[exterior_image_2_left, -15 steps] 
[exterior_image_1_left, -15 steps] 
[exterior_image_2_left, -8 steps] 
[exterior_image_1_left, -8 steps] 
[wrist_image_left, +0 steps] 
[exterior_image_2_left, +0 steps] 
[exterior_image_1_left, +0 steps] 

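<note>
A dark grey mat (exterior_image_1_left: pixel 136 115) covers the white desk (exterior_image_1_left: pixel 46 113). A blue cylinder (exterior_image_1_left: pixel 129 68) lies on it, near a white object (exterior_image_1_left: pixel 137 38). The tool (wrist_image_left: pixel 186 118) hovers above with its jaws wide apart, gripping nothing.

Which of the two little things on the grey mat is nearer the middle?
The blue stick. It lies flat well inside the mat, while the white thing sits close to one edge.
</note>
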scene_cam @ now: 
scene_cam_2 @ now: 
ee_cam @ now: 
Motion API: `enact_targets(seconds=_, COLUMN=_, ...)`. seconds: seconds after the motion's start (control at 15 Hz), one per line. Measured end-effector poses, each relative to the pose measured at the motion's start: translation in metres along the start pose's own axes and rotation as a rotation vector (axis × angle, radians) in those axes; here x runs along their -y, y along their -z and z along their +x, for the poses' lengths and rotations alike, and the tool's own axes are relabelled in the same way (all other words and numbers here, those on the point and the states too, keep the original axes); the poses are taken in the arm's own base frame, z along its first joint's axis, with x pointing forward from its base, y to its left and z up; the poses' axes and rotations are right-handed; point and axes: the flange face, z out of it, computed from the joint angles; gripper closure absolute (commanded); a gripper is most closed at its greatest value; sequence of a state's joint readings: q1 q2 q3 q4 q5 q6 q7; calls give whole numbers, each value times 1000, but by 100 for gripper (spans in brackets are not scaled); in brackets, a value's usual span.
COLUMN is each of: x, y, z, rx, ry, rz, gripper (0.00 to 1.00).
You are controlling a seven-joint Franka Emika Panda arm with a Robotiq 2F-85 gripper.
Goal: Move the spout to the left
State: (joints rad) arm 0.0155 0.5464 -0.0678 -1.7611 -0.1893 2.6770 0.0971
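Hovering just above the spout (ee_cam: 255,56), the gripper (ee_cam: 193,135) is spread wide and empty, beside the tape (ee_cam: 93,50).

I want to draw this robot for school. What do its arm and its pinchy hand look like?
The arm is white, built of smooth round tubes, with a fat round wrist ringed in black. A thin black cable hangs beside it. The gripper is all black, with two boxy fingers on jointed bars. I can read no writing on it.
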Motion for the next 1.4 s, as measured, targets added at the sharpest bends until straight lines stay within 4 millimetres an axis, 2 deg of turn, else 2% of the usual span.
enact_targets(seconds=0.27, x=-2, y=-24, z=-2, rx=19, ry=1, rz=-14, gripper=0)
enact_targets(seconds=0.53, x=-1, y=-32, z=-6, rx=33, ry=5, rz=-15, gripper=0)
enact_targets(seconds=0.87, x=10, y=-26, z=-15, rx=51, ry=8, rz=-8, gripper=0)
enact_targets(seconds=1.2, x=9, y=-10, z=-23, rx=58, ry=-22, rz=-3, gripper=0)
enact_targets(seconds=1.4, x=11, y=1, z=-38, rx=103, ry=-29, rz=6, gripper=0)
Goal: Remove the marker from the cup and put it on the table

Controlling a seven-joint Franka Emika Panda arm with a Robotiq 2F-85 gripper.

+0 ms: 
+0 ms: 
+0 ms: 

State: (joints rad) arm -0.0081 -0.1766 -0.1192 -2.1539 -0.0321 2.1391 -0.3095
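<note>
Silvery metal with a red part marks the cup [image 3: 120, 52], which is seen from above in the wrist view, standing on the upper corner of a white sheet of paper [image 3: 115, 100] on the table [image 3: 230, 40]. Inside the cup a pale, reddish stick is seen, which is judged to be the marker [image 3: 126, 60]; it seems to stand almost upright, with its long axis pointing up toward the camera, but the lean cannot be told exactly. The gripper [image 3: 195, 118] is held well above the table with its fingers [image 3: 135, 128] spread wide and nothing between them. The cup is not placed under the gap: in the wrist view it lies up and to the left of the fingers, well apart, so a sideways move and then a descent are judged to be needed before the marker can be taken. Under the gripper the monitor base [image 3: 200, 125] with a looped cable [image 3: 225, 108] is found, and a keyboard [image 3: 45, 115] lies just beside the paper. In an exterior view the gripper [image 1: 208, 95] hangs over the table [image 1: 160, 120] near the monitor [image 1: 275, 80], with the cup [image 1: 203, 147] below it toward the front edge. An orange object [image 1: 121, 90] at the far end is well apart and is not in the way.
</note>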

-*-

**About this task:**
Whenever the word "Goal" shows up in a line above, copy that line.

**Written solution:**
Goal: Move the spout to the left
Goal: Remove the marker from the cup and put it on the table

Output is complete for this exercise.